The consultancy has been working on the project since April 1994 and has redesigned all aspects of the airline’s image, including new literature system, plane interiors and livery.
After extensive research, Luxon Carr based the identity around the theme of “modern Ireland at its best”, says consultancy founder Stuart Luxon. “The country has the youngest population in Europe, so being youthful, contemporary and lively needed to be part of the mix.”
The consultancy retained the shamrock motif of the original identity, but modified it substantially to “give a new, lighter feeling to the national symbol”, says Luxon.
The Aer Lingus logotype has been changed to complement the shamrock and to “be friendlier and more direct. It’s a marked improvement over the old generic, industrial typeface”, according to Luxon.
Plane interiors feature new carpets and refurbished seats in green, blue and gold colourways with a continuously woven calligraphic pattern.

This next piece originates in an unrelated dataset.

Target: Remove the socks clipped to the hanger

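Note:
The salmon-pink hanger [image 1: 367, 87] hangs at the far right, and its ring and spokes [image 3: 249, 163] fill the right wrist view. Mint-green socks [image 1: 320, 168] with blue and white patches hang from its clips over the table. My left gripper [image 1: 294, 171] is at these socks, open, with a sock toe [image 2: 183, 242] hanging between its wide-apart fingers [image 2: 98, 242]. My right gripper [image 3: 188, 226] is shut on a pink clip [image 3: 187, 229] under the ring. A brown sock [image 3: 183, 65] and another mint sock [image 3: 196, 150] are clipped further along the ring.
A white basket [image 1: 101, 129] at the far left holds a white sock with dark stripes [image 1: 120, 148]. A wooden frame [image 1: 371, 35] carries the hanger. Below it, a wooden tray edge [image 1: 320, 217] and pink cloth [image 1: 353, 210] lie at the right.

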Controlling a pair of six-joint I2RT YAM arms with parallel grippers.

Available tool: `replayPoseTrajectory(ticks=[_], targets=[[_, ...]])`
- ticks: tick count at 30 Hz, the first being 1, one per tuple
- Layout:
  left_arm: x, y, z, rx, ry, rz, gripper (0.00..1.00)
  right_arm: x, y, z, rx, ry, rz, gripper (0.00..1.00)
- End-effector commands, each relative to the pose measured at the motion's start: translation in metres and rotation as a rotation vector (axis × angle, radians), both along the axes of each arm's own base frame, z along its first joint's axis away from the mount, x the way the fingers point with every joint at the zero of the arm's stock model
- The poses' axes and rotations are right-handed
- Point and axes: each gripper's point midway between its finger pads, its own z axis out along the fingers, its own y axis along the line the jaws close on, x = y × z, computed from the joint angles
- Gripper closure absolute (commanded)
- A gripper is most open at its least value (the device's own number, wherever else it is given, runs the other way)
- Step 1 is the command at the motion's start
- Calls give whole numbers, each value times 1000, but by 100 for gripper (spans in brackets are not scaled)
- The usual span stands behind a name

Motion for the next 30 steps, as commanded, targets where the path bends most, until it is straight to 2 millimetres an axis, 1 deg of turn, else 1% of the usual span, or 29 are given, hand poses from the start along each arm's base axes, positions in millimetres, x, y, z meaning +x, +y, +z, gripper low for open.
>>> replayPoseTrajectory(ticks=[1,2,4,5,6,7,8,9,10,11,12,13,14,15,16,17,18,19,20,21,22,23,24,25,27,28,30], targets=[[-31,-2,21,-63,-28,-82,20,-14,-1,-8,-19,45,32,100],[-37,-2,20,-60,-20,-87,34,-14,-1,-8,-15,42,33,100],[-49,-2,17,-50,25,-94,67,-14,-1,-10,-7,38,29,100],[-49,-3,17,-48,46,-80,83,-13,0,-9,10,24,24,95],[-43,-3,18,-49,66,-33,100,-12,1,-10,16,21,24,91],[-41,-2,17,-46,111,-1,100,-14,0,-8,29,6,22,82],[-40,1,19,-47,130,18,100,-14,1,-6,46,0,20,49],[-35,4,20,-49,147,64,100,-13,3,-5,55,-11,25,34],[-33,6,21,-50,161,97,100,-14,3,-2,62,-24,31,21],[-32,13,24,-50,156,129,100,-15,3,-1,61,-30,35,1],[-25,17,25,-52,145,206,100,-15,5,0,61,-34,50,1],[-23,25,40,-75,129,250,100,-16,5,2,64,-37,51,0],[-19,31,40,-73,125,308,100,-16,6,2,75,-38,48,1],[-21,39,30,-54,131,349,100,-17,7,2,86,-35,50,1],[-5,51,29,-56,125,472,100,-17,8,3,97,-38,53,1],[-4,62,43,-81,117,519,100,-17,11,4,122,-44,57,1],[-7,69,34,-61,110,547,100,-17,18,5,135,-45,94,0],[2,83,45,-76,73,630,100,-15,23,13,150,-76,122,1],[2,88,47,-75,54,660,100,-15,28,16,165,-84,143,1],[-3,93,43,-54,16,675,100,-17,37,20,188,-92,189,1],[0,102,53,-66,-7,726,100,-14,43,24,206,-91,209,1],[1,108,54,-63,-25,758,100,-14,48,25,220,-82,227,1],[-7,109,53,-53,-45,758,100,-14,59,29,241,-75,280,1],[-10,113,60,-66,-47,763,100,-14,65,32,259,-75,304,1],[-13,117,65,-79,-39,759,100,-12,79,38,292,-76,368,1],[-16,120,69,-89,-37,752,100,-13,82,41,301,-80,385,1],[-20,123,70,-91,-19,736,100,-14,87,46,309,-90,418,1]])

Fleet exteriors feature a darker green with lighter green and blue used for contrast.
A key aim was the need to reflect the culture and friendliness of the Irish people. “Research showed this to be a key competitive plus,” says Luxon.
The consultancy developed a system that was based on a calligraphic motif which runs across all manifestations of the identity.
The central motif is based on original writing from Irish literary giants – W.B. Yeats, James Joyce, Jonathan Swift, Samuel Beckett and Oscar Wilde.
“The handwriting of these writers is used to create a pattern which is both personal and distinctive. It reflects the Aer Lingus commitment to service and is a unique positioning that cannot be readily copied by other carriers,” says Luxon.
The new image will be rolled out progressively over the coming 18 months.